Data travels through these directories:

  1. /hive/data/outside/pubs: Text is downloaded from publisher systems in various formats, mostly XML, but also PDF, .docx, almost any format imaginable. There is one directory per publishing (=download) system. The tools to fill this directory have a name pubGetXXX, e.g. pubGetSpringer downloads into /hive/data/outside/pubs/springer. The directory "crawler" is filled by pubCrawl2, a tool that is as frickly as the rest of the pipeline together.
  2. /hive/data/inside/pubs/text: Text in various formats is converted from /hive/data/outside/pubs to this directory as ASCII text. Tools that fill this directory are named like pubConvXXX, e.g. pubConvSpringer will convert Springer XML files to normal text.

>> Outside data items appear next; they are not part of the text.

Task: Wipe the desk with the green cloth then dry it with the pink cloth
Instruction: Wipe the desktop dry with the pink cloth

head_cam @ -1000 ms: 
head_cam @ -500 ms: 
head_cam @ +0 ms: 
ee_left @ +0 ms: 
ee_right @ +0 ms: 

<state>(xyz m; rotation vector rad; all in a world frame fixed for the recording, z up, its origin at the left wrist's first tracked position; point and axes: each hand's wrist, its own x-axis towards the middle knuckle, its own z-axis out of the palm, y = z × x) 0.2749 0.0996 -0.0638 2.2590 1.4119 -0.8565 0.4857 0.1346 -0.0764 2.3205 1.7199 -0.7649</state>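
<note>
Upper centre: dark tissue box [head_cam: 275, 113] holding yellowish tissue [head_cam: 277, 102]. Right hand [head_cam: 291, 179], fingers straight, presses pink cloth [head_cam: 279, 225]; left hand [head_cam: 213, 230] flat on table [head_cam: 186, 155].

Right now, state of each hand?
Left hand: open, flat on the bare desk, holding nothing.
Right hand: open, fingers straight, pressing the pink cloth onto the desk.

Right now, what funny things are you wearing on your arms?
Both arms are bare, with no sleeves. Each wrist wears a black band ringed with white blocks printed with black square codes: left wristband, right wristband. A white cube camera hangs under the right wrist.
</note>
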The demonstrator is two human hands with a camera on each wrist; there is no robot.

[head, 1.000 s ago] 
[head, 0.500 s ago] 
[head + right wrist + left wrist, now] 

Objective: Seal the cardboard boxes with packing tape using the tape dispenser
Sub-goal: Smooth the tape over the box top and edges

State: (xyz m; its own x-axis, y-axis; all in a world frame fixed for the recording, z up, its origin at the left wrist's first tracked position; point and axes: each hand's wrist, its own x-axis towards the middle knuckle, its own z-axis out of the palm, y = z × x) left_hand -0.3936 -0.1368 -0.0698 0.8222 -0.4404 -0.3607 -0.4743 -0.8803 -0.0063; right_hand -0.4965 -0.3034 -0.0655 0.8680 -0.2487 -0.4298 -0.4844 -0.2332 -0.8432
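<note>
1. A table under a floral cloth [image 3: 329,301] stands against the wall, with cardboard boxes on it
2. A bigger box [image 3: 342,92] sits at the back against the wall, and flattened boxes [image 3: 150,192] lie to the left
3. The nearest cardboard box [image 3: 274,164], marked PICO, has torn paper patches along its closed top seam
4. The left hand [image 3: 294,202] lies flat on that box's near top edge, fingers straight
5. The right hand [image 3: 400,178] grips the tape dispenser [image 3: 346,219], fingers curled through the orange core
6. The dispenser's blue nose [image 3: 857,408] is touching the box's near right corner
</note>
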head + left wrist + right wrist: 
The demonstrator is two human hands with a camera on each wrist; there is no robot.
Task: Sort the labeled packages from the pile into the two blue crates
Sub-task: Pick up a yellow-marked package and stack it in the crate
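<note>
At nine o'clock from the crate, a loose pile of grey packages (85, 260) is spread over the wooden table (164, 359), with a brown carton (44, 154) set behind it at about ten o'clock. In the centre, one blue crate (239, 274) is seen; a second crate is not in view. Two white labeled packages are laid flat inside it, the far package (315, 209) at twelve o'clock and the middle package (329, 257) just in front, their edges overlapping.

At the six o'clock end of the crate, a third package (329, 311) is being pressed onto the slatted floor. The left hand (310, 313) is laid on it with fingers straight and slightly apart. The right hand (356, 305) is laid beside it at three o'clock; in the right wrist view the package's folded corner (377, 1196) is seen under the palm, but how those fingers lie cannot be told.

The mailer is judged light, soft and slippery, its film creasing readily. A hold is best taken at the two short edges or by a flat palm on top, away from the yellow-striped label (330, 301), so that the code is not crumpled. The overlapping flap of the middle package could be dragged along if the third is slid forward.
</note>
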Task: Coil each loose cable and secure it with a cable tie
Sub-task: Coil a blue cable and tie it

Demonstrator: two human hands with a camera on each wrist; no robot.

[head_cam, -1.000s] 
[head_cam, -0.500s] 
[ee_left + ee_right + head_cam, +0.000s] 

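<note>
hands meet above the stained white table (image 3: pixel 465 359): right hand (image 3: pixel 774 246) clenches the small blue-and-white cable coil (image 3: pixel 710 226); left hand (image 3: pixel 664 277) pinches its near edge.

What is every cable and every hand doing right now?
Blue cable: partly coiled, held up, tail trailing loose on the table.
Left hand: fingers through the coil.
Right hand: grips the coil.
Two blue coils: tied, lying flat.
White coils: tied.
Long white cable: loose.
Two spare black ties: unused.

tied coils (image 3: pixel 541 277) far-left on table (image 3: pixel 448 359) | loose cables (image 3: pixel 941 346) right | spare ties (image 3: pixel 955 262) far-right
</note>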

The format of the files in this directory is somewhat special, it's two tab-sep files (articles and files), split over many smaller files for cluster processing.
  3. /hive/data/inside/pubs/map: This is used by pubMap the main tool that produces the track. the directory contains BLAT results and meta data extracted from the text

Cronjobs:

  1. every night, Medline, PMC, Springer and Elsevier are downloaded. They are all converted to text right away.